* **TASK**
All of the material must be duplicated exactly, line by line.

↓↓↓

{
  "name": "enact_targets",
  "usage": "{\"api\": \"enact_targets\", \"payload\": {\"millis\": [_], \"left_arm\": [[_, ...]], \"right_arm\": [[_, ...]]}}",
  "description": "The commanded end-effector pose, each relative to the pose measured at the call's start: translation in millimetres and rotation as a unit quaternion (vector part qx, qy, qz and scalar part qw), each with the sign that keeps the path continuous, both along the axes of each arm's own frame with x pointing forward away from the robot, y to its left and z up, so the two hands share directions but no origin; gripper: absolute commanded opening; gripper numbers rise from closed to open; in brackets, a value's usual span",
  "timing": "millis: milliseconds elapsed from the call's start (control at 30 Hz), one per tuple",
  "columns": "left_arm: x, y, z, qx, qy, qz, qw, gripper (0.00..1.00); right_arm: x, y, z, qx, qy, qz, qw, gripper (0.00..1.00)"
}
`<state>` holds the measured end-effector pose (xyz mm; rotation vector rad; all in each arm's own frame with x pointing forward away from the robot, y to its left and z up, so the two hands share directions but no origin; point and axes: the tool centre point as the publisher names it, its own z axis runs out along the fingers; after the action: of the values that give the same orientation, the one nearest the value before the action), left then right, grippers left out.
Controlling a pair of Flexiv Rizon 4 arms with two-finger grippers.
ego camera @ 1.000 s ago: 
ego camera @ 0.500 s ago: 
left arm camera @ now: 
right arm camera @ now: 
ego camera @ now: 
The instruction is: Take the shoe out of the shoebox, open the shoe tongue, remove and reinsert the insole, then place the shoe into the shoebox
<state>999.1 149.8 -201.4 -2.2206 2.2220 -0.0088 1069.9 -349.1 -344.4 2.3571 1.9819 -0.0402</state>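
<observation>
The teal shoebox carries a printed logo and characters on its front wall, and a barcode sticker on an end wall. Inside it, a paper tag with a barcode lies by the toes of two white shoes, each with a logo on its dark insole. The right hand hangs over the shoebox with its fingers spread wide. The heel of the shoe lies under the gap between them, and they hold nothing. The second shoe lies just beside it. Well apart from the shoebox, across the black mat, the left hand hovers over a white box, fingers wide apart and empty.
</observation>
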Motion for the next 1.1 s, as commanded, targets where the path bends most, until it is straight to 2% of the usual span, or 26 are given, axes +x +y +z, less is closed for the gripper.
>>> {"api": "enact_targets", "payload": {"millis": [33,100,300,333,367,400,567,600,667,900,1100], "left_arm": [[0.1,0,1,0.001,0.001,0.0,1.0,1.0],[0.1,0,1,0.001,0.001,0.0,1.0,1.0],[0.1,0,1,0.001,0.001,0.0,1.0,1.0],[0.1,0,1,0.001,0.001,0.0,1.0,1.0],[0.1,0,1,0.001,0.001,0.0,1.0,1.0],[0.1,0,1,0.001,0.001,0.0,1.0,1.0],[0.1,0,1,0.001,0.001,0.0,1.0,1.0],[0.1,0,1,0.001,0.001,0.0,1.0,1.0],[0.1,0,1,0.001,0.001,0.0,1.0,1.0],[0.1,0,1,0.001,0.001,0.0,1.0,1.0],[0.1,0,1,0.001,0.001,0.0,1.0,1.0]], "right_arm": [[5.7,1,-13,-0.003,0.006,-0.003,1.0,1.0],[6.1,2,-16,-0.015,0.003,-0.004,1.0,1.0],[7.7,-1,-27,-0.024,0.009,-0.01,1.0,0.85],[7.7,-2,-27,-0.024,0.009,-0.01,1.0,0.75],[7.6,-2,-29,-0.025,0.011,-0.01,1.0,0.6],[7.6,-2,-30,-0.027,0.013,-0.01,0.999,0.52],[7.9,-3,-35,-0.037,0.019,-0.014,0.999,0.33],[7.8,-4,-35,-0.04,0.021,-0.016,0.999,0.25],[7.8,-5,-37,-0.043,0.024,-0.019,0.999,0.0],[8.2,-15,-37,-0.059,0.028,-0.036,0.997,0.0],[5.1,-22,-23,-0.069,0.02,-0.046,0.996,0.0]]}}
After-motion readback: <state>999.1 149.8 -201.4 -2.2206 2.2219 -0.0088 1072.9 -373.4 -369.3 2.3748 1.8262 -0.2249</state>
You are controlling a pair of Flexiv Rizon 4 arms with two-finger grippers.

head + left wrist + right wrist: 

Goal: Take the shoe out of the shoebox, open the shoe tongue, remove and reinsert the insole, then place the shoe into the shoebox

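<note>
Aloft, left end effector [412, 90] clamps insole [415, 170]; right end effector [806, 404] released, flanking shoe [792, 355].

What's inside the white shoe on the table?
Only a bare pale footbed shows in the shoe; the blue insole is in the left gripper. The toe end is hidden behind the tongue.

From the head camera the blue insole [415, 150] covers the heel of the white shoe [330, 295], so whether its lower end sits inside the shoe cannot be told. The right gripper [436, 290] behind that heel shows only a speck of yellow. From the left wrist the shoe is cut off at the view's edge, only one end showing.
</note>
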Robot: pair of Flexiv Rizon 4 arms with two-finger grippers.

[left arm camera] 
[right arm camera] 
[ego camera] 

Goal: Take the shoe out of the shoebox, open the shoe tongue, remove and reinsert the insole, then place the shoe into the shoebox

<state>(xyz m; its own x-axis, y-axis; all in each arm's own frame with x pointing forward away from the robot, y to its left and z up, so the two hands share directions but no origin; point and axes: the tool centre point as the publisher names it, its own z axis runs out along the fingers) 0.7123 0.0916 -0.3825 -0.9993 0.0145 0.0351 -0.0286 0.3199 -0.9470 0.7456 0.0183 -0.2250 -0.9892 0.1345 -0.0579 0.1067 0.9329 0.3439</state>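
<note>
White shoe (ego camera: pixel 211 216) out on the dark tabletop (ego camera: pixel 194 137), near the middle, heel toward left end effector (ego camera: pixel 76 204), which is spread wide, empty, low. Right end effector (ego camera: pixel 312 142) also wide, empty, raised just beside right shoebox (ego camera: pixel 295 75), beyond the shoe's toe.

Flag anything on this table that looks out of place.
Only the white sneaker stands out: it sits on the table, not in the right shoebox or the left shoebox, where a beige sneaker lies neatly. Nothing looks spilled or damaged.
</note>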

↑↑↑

* **OUTPUT FOR THIS EXERCISE**
{
  "name": "enact_targets",
  "usage": "{\"api\": \"enact_targets\", \"payload\": {\"millis\": [_], \"left_arm\": [[_, ...]], \"right_arm\": [[_, ...]]}}",
  "description": "The commanded end-effector pose, each relative to the pose measured at the call's start: translation in millimetres and rotation as a unit quaternion (vector part qx, qy, qz and scalar part qw), each with the sign that keeps the path continuous, both along the axes of each arm's own frame with x pointing forward away from the robot, y to its left and z up, so the two hands share directions but no origin; gripper: absolute commanded opening; gripper numbers rise from closed to open; in brackets, a value's usual span",
  "timing": "millis: milliseconds elapsed from the call's start (control at 30 Hz), one per tuple",
  "columns": "left_arm: x, y, z, qx, qy, qz, qw, gripper (0.00..1.00); right_arm: x, y, z, qx, qy, qz, qw, gripper (0.00..1.00)"
}
`<state>` holds the measured end-effector pose (xyz mm; rotation vector rad; all in each arm's own frame with x pointing forward away from the robot, y to its left and z up, so the two hands share directions but no origin; point and axes: the tool centre point as the publisher names it, its own z axis runs out along the fingers; after the action: of the values that give the same orientation, the one nearest the value before the action), left then right, grippers left out.
Controlling a pair of Flexiv Rizon 4 arms with two-finger grippers.
ego camera @ 1.000 s ago: 
ego camera @ 0.500 s ago: 
left arm camera @ now: 
right arm camera @ now: 
ego camera @ now: 
The instruction is: Take the shoe out of the shoebox, open the shoe tongue, remove and reinsert the insole, then place the shoe into the shoebox
<state>999.1 149.8 -201.4 -2.2206 2.2220 -0.0088 1069.9 -349.1 -344.4 2.3571 1.9819 -0.0402</state>
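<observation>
The teal shoebox carries a printed logo and characters on its front wall, and a barcode sticker on an end wall. Inside it, a paper tag with a barcode lies by the toes of two white shoes, each with a logo on its dark insole. The right hand hangs over the shoebox with its fingers spread wide. The heel of the shoe lies under the gap between them, and they hold nothing. The second shoe lies just beside it. Well apart from the shoebox, across the black mat, the left hand hovers over a white box, fingers wide apart and empty.
</observation>
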Motion for the next 1.1 s, as commanded, targets where the path bends most, until it is straight to 2% of the usual span, or 26 are given, axes +x +y +z, less is closed for the gripper.
>>> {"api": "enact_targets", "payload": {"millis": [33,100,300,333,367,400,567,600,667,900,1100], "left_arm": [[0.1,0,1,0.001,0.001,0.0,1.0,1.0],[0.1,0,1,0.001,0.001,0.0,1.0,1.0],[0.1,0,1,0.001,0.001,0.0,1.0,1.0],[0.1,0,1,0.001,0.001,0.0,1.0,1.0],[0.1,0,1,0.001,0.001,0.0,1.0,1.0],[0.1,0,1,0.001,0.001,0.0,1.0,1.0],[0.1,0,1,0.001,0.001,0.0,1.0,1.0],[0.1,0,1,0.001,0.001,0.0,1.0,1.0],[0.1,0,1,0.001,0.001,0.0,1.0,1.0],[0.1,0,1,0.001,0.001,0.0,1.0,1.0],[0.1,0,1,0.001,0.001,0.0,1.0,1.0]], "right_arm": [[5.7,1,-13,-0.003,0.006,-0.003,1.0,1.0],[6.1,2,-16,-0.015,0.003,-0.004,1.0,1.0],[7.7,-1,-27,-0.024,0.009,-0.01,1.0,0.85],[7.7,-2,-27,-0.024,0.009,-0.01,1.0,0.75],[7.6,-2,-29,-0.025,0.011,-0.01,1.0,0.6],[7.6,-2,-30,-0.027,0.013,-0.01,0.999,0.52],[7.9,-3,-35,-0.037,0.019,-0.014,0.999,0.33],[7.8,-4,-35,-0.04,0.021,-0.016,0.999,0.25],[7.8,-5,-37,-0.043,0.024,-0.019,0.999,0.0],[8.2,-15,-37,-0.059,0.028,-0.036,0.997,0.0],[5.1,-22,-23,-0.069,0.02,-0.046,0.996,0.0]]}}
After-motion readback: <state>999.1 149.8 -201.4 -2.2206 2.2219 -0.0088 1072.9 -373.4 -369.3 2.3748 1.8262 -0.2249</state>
You are controlling a pair of Flexiv Rizon 4 arms with two-finger grippers.

head + left wrist + right wrist: 

Goal: Take the shoe out of the shoebox, open the shoe tongue, remove and reinsert the insole, then place the shoe into the shoebox

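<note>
Aloft, left end effector [412, 90] clamps insole [415, 170]; right end effector [806, 404] released, flanking shoe [792, 355].

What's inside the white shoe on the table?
Only a bare pale footbed shows in the shoe; the blue insole is in the left gripper. The toe end is hidden behind the tongue.

From the head camera the blue insole [415, 150] covers the heel of the white shoe [330, 295], so whether its lower end sits inside the shoe cannot be told. The right gripper [436, 290] behind that heel shows only a speck of yellow. From the left wrist the shoe is cut off at the view's edge, only one end showing.
</note>
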Robot: pair of Flexiv Rizon 4 arms with two-finger grippers.

[left arm camera] 
[right arm camera] 
[ego camera] 

Goal: Take the shoe out of the shoebox, open the shoe tongue, remove and reinsert the insole, then place the shoe into the shoebox

<state>(xyz m; its own x-axis, y-axis; all in each arm's own frame with x pointing forward away from the robot, y to its left and z up, so the two hands share directions but no origin; point and axes: the tool centre point as the publisher names it, its own z axis runs out along the fingers) 0.7123 0.0916 -0.3825 -0.9993 0.0145 0.0351 -0.0286 0.3199 -0.9470 0.7456 0.0183 -0.2250 -0.9892 0.1345 -0.0579 0.1067 0.9329 0.3439</state>
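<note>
White shoe (ego camera: pixel 211 216) out on the dark tabletop (ego camera: pixel 194 137), near the middle, heel toward left end effector (ego camera: pixel 76 204), which is spread wide, empty, low. Right end effector (ego camera: pixel 312 142) also wide, empty, raised just beside right shoebox (ego camera: pixel 295 75), beyond the shoe's toe.

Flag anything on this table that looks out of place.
Only the white sneaker stands out: it sits on the table, not in the right shoebox or the left shoebox, where a beige sneaker lies neatly. Nothing looks spilled or damaged.
</note>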

Nothing more belongs to the answer.